ParameterTypeDefaultDescription
qstring-Required. Search pattern (prefix match)
limitinteger100Max results (max: 1000)

Response: 200 OK

{
"data": [
{
"catalog_name": "hive",
"schema_name": "analytics",
"table_name": "customers",
"table_type": "TABLE",
"column_count": 12,
"cached_at": "2025-01-15T02:00:00Z"
},
{
"catalog_name": "hive",
"schema_name": "analytics",
"table_name": "customer_orders",
"table_type": "TABLE",
"column_count": 8,
"cached_at": "2025-01-15T02:00:00Z"
}
]
}

GET /api/schema/search/columns

Search columns by name pattern (prefix match, case-insensitive).

Query Parameters:

ParameterTypeDefaultDescription
qstring-Required. Search pattern (prefix match)
limitinteger100Max results (max: 1000)

Response: 200 OK

{
"data": [
{
"catalog_name": "hive",
"schema_name": "analytics",
"table_name": "customers",
"column_name": "email",
"data_type": "varchar",
"is_nullable": true,
"ordinal_position": 3,
"column_default": null,
"cached_at": "2025-01-15T02:00:00Z"
},
{
"catalog_name": "hive",
"schema_name": "analytics",
"table_name": "users",
"column_name": "email_address",
"data_type": "varchar",
"is_nullable": false,
"ordinal_position": 2,
"column_default": null,
"cached_at": "2025-01-15T02:00:00Z"
}
]
}

POST /api/schema/admin/refresh

Manually triggers schema cache refresh.

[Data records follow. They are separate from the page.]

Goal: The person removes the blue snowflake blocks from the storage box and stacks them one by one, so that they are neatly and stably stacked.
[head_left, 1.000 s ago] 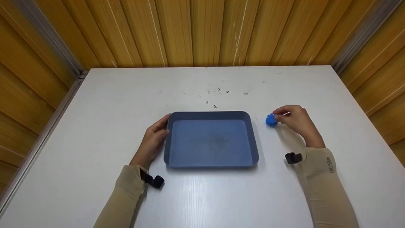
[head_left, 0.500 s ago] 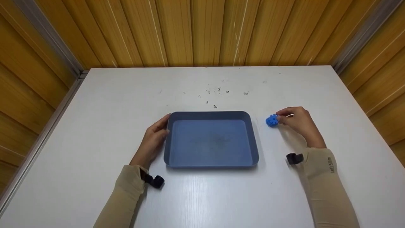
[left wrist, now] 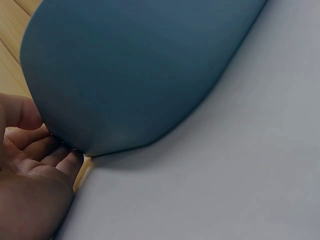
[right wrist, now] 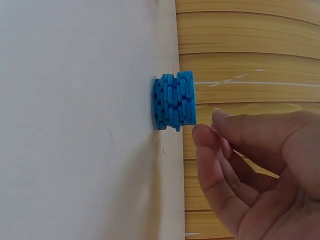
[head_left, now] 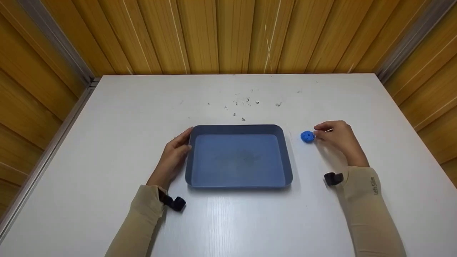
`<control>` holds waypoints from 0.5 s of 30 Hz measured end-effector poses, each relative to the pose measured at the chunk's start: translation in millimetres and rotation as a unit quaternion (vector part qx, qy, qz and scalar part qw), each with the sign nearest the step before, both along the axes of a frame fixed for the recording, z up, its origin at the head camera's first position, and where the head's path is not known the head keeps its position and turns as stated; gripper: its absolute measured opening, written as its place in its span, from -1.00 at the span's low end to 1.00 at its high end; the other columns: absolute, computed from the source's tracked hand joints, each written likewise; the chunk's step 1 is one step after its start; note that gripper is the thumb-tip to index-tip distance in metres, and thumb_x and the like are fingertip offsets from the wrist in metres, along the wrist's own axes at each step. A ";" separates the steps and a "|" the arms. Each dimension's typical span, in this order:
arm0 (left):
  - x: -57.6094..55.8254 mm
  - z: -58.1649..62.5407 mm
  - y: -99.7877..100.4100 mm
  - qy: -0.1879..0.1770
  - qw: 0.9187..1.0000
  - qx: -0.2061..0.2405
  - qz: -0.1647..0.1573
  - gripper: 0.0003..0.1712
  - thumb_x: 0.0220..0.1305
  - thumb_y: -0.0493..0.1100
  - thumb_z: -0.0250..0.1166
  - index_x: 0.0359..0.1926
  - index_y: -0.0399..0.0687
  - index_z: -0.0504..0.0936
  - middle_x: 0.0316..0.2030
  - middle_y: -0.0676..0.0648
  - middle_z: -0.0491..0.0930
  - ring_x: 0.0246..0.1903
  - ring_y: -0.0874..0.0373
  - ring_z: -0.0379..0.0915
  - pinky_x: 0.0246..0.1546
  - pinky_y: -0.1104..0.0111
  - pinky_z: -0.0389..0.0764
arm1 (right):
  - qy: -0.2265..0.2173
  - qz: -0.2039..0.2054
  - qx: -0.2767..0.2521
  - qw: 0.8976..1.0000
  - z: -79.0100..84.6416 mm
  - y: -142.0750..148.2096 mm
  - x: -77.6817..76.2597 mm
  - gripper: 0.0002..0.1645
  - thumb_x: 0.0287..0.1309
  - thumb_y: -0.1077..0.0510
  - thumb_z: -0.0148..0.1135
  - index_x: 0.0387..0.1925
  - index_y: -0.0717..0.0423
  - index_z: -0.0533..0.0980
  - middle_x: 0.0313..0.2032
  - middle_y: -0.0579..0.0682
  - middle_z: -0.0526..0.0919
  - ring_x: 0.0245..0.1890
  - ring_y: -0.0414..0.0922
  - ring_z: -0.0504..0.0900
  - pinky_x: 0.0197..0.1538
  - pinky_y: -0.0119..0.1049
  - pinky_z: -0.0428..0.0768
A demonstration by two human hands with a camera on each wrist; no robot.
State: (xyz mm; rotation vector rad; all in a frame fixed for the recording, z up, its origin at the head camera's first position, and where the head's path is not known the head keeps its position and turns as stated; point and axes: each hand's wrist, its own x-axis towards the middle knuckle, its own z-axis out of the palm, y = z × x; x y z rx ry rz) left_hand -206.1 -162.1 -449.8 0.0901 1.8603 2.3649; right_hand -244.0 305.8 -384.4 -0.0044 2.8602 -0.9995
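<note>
A blue tray [head_left: 239,160] with raised walls lies on the white table in the head view. Along its left wall my left hand [head_left: 171,157] rests, thumb and fingertips against the outside; the left wrist view has these fingers [left wrist: 60,155] at the tray's edge [left wrist: 130,90]. Right of the tray stands a short stack of blue notched plastic discs [head_left: 307,136], its layers visible side-on in the right wrist view [right wrist: 174,101]. Beside that stack is my right hand [head_left: 337,139], thumb and fingers bent close together. A small gap separates its fingertips [right wrist: 202,135] from the discs.
The white table [head_left: 228,221] carries dark specks [head_left: 246,101] behind the tray. Yellow wood-look panels [head_left: 232,35] rise at the back and both sides. A small black camera sits on each wrist.
My right hand has drawn slightly right, off the blue discs; its fingers have let go of the top one, which now lies flat on the stack. The left hand and tray have stayed put.
</note>
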 end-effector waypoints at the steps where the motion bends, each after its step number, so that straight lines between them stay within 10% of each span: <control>1: 0.1 0.0 -0.1 0.000 1.000 -0.001 0.001 -0.29 0.24 -0.50 -0.03 0.42 -0.15 0.22 0.45 -0.06 0.15 0.47 0.16 -0.06 0.47 0.30 -0.01 | -0.002 -0.001 -0.003 1.000 0.1 -0.1 -0.1 -0.56 0.26 0.02 0.19 0.03 0.24 0.57 -0.05 0.24 0.65 -0.17 -0.10 0.59 -0.15 -0.49 0.47; 10: -1.2 -1.4 2.5 -0.013 1.000 0.017 0.013 -0.31 0.24 -0.49 -0.03 0.41 -0.18 0.24 0.44 -0.07 0.18 0.46 0.17 -0.01 0.46 0.32 0.02 | 0.027 -0.005 -0.028 0.999 -1.3 1.4 1.2 -0.34 0.33 -0.21 -0.01 0.14 0.23 0.48 -0.02 0.26 0.63 -0.09 0.07 0.63 -0.22 -0.61 0.45; 15: -2.5 3.1 3.0 -0.034 0.998 0.042 0.027 -0.37 0.35 -0.38 -0.05 0.44 -0.15 0.19 0.45 -0.06 0.15 0.43 0.15 0.07 0.41 0.30 0.16 | 0.080 -0.027 -0.058 0.995 -3.5 -0.8 2.7 -0.20 0.36 -0.34 -0.28 0.27 0.17 0.38 0.11 0.22 0.59 0.11 0.14 0.56 0.13 -0.18 0.55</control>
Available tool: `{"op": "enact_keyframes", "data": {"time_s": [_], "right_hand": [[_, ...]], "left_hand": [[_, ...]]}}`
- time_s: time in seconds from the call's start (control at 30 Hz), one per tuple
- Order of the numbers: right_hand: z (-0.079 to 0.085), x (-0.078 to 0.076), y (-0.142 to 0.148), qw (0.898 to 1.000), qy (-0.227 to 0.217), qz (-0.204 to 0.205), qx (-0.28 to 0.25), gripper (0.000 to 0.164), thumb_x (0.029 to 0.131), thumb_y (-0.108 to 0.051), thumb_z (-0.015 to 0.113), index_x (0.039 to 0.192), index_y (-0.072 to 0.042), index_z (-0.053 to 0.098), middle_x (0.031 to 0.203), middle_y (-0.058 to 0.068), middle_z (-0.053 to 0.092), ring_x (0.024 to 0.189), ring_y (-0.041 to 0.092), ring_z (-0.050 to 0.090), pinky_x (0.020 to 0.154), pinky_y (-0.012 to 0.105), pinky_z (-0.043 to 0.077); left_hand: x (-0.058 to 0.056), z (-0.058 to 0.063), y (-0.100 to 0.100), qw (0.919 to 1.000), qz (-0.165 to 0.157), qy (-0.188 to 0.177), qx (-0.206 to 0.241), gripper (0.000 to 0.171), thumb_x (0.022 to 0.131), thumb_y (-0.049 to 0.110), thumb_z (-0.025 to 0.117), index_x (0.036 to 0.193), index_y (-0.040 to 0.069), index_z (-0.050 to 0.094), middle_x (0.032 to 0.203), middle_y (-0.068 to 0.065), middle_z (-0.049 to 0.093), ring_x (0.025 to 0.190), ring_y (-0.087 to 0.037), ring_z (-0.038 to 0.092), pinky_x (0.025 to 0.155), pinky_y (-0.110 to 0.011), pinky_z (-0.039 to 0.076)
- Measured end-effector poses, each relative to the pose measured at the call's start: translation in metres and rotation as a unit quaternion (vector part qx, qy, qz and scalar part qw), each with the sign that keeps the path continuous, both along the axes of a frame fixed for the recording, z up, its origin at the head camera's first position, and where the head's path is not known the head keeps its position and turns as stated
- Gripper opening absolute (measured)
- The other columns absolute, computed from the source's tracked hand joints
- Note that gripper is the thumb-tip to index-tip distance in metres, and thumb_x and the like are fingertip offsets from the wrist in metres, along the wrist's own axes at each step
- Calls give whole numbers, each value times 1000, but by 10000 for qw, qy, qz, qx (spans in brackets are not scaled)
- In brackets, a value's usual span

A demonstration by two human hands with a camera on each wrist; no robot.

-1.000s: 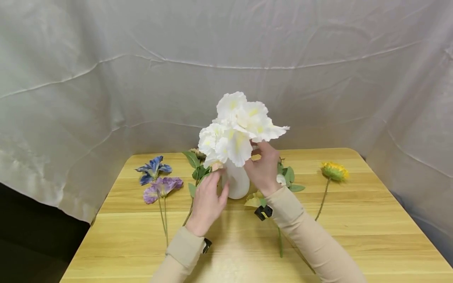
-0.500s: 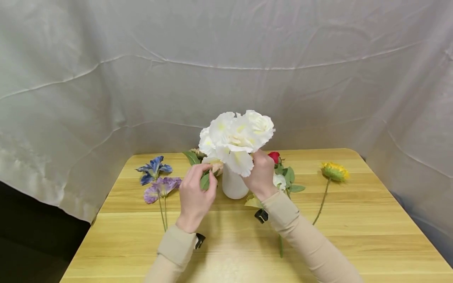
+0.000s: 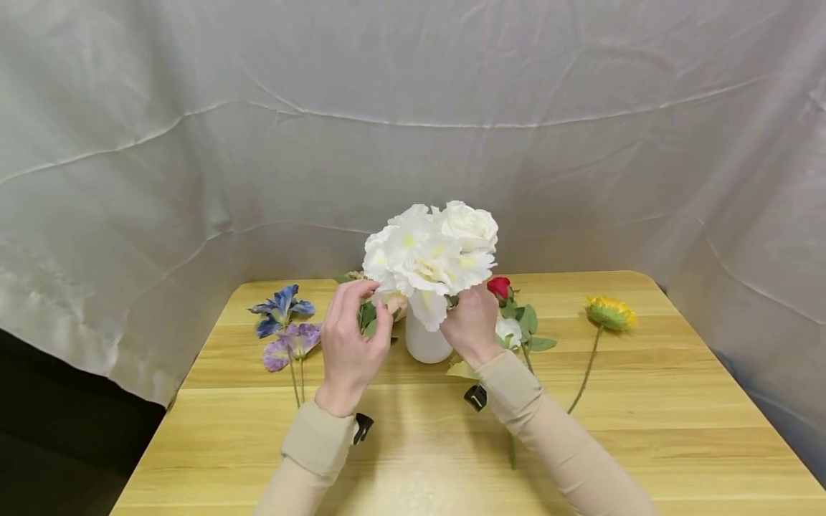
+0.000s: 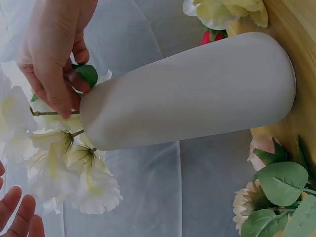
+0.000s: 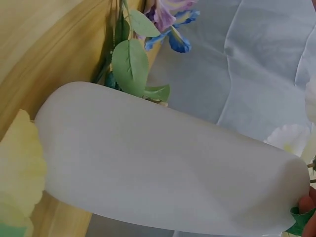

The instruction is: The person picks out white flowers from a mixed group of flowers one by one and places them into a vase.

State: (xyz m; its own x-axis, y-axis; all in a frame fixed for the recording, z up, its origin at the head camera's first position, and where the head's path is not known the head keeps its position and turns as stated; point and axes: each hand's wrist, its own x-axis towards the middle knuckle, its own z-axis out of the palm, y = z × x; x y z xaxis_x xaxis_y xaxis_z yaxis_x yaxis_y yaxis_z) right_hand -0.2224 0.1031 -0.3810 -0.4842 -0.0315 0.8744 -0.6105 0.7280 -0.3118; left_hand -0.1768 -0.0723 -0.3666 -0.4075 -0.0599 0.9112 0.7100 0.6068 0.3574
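Note:
A white vase [image 3: 427, 337] stands upright on the table, with several white flowers [image 3: 419, 258] at its mouth. Among them, on the right, is a white rose [image 3: 470, 228]. My right hand [image 3: 472, 322] is at the vase's rim under the rose; in the left wrist view its curled fingers pinch a leafy green stem [image 4: 87, 75] there. My left hand [image 3: 353, 333] is raised left of the vase, fingers loosely bent and apart, its fingertips near the white petals. Those left fingertips [image 4: 22, 217] hold nothing in the left wrist view.
Left on the table lie a blue flower [image 3: 280, 309] and a purple flower [image 3: 293, 345]. Pale flowers with green leaves [image 3: 368, 315] lie beside the vase. To the right are a red rose [image 3: 499, 287], a white flower [image 3: 508, 332], a pale yellow flower [image 3: 462, 368] and a yellow sunflower [image 3: 610, 313].
The white blooms have sunk lower over the vase, and the rose has turned into view. My right hand moved down with them. My left hand drew away to the left from the vase.

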Motion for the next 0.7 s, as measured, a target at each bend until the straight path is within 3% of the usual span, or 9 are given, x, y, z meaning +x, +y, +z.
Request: {"op": "enact_keyframes", "data": {"time_s": [0.2,0.5,0.7], "right_hand": [[-4,0,-1,9985,355,333,-261,17,78,-18,70,85,-3,70,67,11,65,57,25,60,44,42,47],[-2,2,-2,9997,11,220,-48,17,81,-12,64,94,-5,73,79,10,71,63,25,62,52,40,50],[-10,8,5,9912,-107,1146,-649,20,75,5,64,92,-3,72,81,10,67,55,21,56,43,27,48]], "left_hand": [[0,-1,1,10000,-26,-38,16,25,83,5,58,107,3,63,98,-9,63,86,-22,58,72,-39,51],[0,-3,1,9999,-66,-66,-101,23,83,5,57,106,3,63,100,-9,63,86,-21,59,71,-36,52],[3,-8,1,9996,-147,-15,-251,20,84,5,56,102,4,64,100,-9,63,88,-21,60,70,-37,53]]}}
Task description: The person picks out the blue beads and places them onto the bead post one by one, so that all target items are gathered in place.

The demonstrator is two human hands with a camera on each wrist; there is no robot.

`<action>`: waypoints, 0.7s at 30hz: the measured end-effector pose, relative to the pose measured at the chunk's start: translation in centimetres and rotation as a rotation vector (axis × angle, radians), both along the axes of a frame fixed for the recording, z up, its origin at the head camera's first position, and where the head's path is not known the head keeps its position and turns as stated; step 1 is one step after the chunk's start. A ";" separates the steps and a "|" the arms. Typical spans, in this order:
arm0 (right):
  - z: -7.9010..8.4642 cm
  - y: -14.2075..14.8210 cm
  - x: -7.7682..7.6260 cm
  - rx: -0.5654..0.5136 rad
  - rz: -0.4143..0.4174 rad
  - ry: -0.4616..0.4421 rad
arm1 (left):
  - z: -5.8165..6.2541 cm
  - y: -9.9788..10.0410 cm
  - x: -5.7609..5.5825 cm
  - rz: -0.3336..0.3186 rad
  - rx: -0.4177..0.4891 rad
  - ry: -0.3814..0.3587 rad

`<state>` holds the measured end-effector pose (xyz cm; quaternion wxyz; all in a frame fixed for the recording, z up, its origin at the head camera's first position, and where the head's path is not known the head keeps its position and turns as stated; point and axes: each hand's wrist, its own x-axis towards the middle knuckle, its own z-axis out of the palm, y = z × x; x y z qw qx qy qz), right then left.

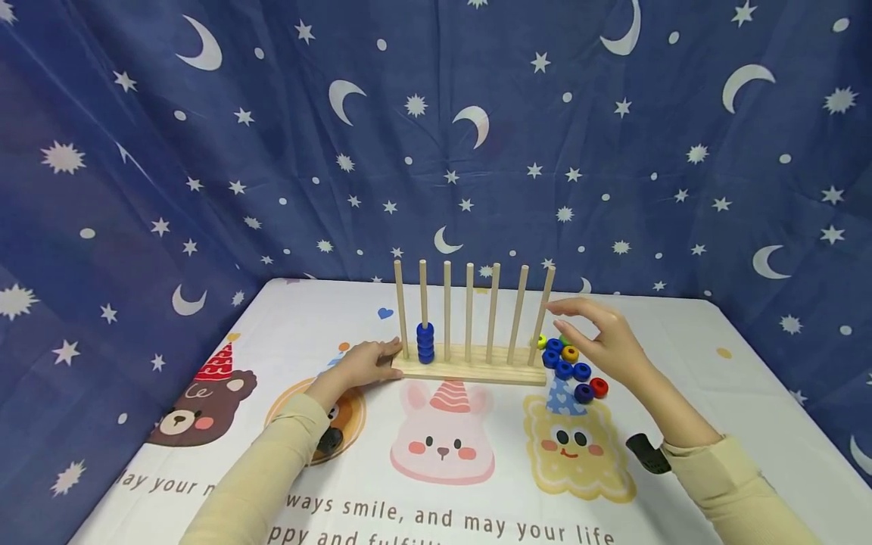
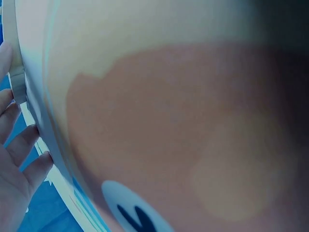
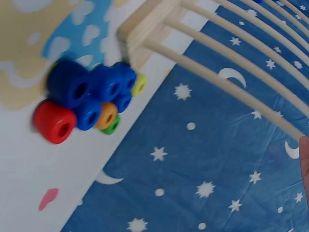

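Left hand: thumb and fingers clamped on the left end of the wooden peg rack, upright on the desk. Right hand: empty, thumb and fingers parted, beside the rightmost peg. Second peg from left: blue beads, stacked. Right of rack: loose beads, blue, red, orange, yellow, green. Behind: starry blue curtain.

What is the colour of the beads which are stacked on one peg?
The stacked beads are blue; the head view shows them best.
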<state>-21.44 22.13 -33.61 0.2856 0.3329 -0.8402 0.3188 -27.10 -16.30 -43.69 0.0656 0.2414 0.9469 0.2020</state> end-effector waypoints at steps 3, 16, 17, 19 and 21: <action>-0.7 0.8 0.0 0.012 -0.018 -0.014 | 0.0 -0.1 0.1 -0.005 -0.003 0.012; -2.7 3.4 -0.6 0.122 -0.077 -0.085 | 0.0 -0.2 0.3 -0.010 -0.006 0.013; -2.9 3.6 -0.7 0.120 -0.082 -0.099 | -0.1 -0.2 0.3 -0.017 -0.012 0.022; -3.2 4.0 -0.8 0.107 -0.094 -0.124 | -0.2 -0.2 0.3 -0.027 -0.018 0.034; -3.5 4.4 -0.9 0.095 -0.108 -0.151 | -0.2 -0.2 0.2 -0.029 -0.013 0.039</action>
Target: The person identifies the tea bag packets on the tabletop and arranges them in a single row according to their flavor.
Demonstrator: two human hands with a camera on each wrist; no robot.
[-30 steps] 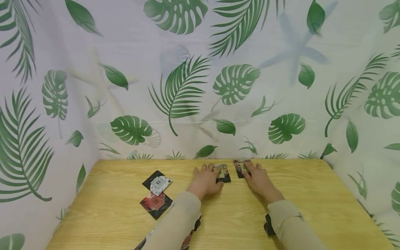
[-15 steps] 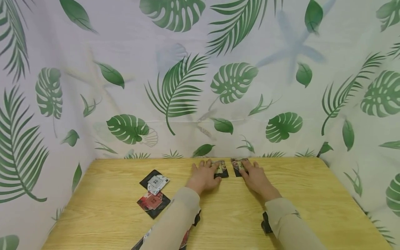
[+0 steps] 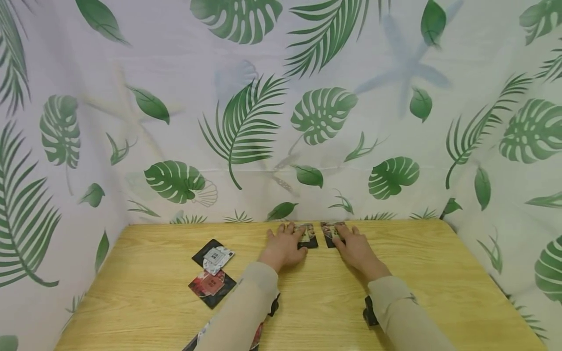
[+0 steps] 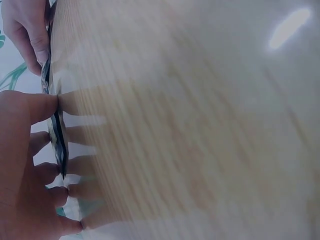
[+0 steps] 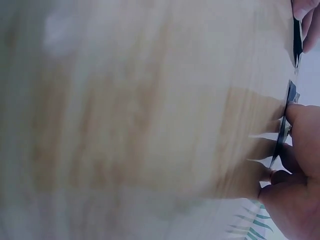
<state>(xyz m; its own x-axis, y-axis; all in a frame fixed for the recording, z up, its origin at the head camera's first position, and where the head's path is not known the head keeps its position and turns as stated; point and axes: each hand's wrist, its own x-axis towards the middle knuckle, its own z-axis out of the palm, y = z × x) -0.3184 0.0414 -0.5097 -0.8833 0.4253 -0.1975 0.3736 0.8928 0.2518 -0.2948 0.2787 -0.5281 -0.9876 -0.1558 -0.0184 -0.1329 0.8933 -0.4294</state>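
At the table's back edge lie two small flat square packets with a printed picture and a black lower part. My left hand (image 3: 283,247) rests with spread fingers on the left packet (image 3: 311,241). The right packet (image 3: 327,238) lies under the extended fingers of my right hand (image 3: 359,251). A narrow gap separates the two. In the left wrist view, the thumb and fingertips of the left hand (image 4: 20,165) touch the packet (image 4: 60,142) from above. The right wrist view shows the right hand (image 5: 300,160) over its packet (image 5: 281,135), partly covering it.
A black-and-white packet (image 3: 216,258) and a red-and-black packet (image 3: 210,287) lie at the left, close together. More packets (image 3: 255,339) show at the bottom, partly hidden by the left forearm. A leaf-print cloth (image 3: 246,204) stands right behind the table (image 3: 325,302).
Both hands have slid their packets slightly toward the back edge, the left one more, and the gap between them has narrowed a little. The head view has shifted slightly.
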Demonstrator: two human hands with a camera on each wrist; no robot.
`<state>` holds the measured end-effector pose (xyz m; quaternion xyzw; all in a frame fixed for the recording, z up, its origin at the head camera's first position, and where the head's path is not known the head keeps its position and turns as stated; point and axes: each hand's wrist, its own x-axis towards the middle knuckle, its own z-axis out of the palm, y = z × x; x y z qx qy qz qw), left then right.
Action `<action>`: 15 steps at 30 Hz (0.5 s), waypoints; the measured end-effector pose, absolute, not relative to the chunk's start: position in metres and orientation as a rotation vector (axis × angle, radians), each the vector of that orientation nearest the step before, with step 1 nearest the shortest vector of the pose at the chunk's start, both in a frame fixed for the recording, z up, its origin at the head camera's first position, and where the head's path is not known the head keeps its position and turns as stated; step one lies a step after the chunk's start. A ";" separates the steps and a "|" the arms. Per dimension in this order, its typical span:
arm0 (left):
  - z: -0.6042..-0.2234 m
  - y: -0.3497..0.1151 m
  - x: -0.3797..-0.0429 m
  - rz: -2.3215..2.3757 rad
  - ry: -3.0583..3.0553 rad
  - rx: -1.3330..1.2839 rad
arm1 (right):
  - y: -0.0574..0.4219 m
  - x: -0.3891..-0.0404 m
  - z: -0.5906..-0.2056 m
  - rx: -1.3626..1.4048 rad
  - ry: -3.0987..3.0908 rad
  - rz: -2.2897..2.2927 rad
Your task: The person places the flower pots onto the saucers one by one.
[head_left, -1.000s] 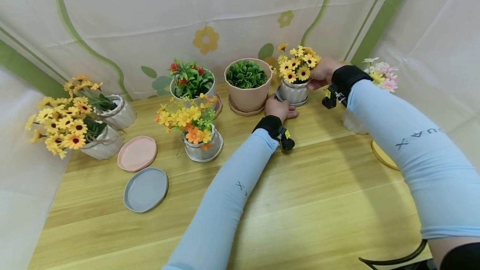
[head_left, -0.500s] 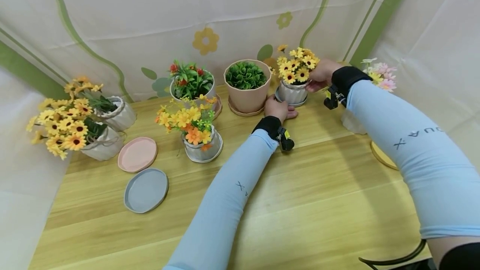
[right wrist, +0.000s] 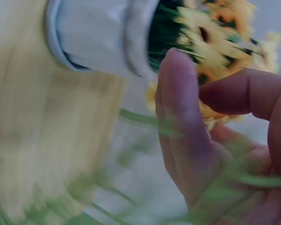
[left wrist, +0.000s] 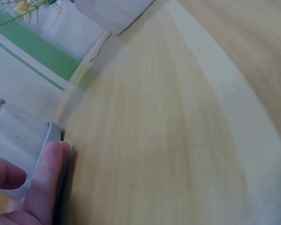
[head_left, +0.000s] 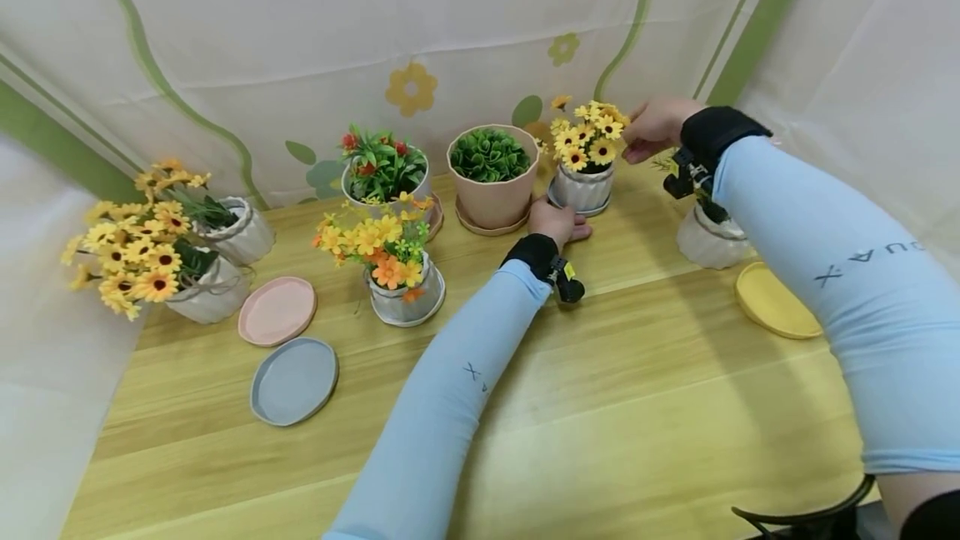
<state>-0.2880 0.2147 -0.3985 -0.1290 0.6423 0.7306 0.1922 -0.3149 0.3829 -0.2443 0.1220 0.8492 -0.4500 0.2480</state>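
A white pot of yellow daisy-like flowers (head_left: 587, 144) stands upright on a blue-grey saucer (head_left: 592, 209) at the back right of the table. My left hand (head_left: 552, 222) rests low beside this saucer. In the left wrist view, straight fingers (left wrist: 45, 180) lie along the saucer's rim, with another digit over it in front of the white pot (left wrist: 13, 138). My right hand (head_left: 658, 127) is just right of the flowers, off the pot. The right wrist view shows thumb and fingers (right wrist: 180, 93) close together, overlapping the yellow petals (right wrist: 203, 35).
A beige pot of green leaves (head_left: 492, 173) and a red-flowered pot (head_left: 384, 169) stand left of the hands. An orange-flowered pot (head_left: 401, 290) stands nearer. Pink (head_left: 277, 311), grey (head_left: 294, 382) and yellow saucers (head_left: 776, 300) lie on the table. Another white pot (head_left: 708, 240) stands under the right forearm.
My right hand has let go of the pot's rim and moved up and right. The left hand stays by the saucer. The head view has tilted slightly upward.
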 end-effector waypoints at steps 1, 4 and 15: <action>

Starts background task and returns immediately.

Requires: Admin role

Response: 200 OK

{
"data": {
"status": "refresh triggered"
}
}

Error: 403 Forbidden - Requires admin role


GET /api/schema/stats

Returns schema cache statistics.

Requires: Admin role

Response: 200 OK

{
"data": {
"total_catalogs": 3,
"total_schemas": 25,
"total_tables": 450,
"total_columns": 3200,
"last_refresh": "2025-01-15T02:00:00Z",
"index_size_bytes": 1048576
}
}

Error: 403 Forbidden - Requires admin role


See api.common.spec.md for the complete error codes reference.